I'm freakishly tall but that doesn't prohibit anything :)
Passable not passable... I agree it really shouldn't matter and that if you hold your head up high and be proud of yourself, you'll be accepted regardless.
Just the same I myself tend to worry about whether I am passable or not, and leads me to buying clothes that make me look good,a nd applying the makeup right, etc. Still the most important variable seems to be the attitude and the smile.
I have been out at T-girl get togthers and one might think having a guy tell you that you are so passable, would be a nice compliment... but those guys that hang out with T-girls seem to know the right things that we want to hear, so I chalk it up to unimportant.
If a stranger came up to me and told me I was passable, well that would mean I wasn't. And the only one that knows me as a guy and a girl is my SO and she says I look like a guy in a dress. Which is what I used to see in the mirror myself. I think partly this is how others are used to perceiving me, and partly the fact is that I am a guy in a dress. :daydreaming: oh if only I could just trade bodies with my SO, that would be even more fun than dressing up.
Keep Smiling and remember it's about how you feel, not how you look, and how you feel impacts how you look.
It helps to know our limitations. Most of us can pass in some situations, and not in others.
Walking down the street at night, even a brightly lit commercial area, or even in the daylight, I can pass. I've passed people on the sidewalks, some walking their dogs. If they say "Hello", I just smile back. I've had plenty of horn honks, cars slowing down for a better look, and a few testerone crazed youths hanging out the car window yelling "I love you". Ha.
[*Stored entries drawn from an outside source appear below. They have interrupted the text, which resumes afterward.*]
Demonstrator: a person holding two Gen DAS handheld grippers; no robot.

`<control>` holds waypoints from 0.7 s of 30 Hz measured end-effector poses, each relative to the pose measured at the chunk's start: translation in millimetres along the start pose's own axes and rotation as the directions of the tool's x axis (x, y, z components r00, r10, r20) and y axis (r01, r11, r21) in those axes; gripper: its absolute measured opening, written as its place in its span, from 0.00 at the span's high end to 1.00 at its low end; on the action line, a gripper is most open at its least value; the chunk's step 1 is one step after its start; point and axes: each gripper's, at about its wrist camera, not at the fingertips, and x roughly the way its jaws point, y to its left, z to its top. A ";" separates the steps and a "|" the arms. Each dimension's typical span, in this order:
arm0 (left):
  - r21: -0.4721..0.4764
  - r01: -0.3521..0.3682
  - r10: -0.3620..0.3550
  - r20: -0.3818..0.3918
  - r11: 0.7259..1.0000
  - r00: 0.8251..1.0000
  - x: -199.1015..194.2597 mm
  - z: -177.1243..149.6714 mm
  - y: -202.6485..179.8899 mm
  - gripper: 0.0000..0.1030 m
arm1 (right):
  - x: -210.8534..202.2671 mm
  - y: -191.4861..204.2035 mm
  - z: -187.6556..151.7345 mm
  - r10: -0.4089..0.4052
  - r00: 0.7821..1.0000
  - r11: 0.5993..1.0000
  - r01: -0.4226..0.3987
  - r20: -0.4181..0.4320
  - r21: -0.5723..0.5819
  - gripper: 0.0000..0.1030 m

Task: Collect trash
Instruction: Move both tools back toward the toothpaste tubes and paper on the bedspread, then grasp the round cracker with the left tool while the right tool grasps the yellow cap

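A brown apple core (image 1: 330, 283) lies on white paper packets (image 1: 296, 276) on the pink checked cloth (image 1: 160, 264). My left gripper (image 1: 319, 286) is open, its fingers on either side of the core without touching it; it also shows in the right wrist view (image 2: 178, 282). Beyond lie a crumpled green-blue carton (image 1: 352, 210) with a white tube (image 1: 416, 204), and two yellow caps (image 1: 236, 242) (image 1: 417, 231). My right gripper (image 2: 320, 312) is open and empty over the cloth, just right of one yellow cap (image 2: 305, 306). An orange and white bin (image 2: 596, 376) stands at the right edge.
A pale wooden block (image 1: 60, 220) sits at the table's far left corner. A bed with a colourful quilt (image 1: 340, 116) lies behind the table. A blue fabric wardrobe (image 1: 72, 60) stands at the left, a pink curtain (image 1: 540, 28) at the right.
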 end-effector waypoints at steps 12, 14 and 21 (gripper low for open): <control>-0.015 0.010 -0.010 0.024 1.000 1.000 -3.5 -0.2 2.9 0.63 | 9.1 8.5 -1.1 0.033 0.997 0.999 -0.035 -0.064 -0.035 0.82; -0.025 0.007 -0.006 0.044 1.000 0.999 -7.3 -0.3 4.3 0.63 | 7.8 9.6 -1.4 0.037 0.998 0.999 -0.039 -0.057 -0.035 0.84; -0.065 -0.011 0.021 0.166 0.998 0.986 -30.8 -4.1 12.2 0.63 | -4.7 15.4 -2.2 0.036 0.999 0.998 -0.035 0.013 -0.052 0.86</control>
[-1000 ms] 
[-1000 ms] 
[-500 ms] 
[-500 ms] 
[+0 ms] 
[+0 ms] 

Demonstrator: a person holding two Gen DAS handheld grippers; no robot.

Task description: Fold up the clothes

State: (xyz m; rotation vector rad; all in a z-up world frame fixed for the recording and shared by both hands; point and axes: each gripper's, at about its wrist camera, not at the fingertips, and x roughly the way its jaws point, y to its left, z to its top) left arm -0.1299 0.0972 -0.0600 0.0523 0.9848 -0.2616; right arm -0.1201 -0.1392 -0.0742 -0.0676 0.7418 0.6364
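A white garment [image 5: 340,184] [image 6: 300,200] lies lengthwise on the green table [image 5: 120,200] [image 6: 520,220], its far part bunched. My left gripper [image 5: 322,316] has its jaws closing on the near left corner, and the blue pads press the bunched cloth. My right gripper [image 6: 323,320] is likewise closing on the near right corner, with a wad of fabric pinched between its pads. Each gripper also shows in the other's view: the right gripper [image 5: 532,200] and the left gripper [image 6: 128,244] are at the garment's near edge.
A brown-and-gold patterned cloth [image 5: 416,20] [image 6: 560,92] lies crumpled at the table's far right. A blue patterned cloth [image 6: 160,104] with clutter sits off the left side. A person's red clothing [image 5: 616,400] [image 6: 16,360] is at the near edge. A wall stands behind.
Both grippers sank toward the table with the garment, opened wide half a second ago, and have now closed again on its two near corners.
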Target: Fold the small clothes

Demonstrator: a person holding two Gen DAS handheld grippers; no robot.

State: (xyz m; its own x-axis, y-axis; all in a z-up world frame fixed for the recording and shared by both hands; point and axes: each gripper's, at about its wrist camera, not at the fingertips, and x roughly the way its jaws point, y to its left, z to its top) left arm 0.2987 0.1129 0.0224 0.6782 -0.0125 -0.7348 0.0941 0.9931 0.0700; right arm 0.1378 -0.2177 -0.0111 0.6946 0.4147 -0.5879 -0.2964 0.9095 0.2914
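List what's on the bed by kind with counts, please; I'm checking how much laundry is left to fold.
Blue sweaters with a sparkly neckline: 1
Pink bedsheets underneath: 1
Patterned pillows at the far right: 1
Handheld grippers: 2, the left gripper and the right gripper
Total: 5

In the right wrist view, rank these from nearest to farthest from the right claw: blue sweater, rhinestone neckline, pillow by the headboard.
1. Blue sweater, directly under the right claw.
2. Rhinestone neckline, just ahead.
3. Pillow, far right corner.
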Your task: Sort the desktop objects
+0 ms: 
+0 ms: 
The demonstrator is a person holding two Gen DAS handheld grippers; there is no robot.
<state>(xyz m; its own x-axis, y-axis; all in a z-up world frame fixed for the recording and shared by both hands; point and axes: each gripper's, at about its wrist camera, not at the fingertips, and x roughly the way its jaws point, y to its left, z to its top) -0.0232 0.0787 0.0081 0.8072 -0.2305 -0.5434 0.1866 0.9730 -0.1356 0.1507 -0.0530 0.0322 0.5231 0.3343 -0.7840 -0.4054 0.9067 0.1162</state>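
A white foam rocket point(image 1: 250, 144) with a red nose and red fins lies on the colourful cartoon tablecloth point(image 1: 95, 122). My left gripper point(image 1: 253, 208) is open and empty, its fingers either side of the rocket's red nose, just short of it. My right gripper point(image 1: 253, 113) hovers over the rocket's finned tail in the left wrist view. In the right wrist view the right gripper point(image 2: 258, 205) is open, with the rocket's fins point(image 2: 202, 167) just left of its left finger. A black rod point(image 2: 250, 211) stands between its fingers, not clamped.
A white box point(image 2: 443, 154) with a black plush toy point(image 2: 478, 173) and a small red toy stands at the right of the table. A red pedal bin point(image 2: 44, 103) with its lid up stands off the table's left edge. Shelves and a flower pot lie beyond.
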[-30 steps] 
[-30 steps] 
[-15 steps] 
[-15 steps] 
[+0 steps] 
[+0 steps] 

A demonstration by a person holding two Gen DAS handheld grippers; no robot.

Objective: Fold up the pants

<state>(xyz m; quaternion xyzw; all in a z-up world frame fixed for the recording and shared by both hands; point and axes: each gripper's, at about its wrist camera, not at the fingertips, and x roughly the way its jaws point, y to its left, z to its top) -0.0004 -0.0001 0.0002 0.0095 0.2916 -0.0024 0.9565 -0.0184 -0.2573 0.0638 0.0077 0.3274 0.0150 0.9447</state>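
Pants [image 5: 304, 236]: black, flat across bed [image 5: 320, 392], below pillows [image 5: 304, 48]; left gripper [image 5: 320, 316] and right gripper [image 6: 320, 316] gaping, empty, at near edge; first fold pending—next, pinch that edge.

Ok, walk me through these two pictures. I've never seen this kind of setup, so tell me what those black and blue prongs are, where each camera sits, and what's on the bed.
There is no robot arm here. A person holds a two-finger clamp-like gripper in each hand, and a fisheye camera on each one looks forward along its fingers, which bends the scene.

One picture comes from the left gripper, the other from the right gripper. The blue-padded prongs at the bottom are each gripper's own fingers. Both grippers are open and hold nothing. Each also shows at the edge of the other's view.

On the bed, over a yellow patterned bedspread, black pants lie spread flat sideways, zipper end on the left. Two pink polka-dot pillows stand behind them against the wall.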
I always think, "if they only knew".
But in an up close personal encounter, my voice would give me away immediately. I know this and operate within the conditions in which I can pass and feel comfortable. I have no desire to go shopping en femme, or deal with sales people, or stop and buy gas, where some bozo could pull into the next pump and give me a hard time.
Well i think that I am not very passable because, I am a fat old man and i look like a fat old man in a skirt, I can't walk like a model (one foot in front of the other) I have seen a lot of the pictures of the other girls out there and i see a lot of beautiful very passable women, I am not one of them. I am 6'2ins tall and how many tall women do you see out there.
[SIZE="3"]Visually, I am way more passable than most, and in 10 outings, have only once had anyone even give me more than a passing glance.... As he was a young man and I was attractively dressed, I will never know whether he was admiring me or just trying to figure out which sex I was. And this occurred in a rural convenient store at a closeup distance. As he was obviously a redneck, I am more inclined to believe that he was lusting after me in my little black dress as he watched my pert little fanny moving in a figure 8 pattern. :heehee:
I do not as yet have a femme voice, and have been in all sorts of places without it. I have interacted with retail store employees and have never received more than a knowing smile here and there. I now use the ladies' room as well, and that is the only place in which I feel uneasy in the least. The down side of all this is that it takes most of the excitement out of going out en femme ![/SIZE]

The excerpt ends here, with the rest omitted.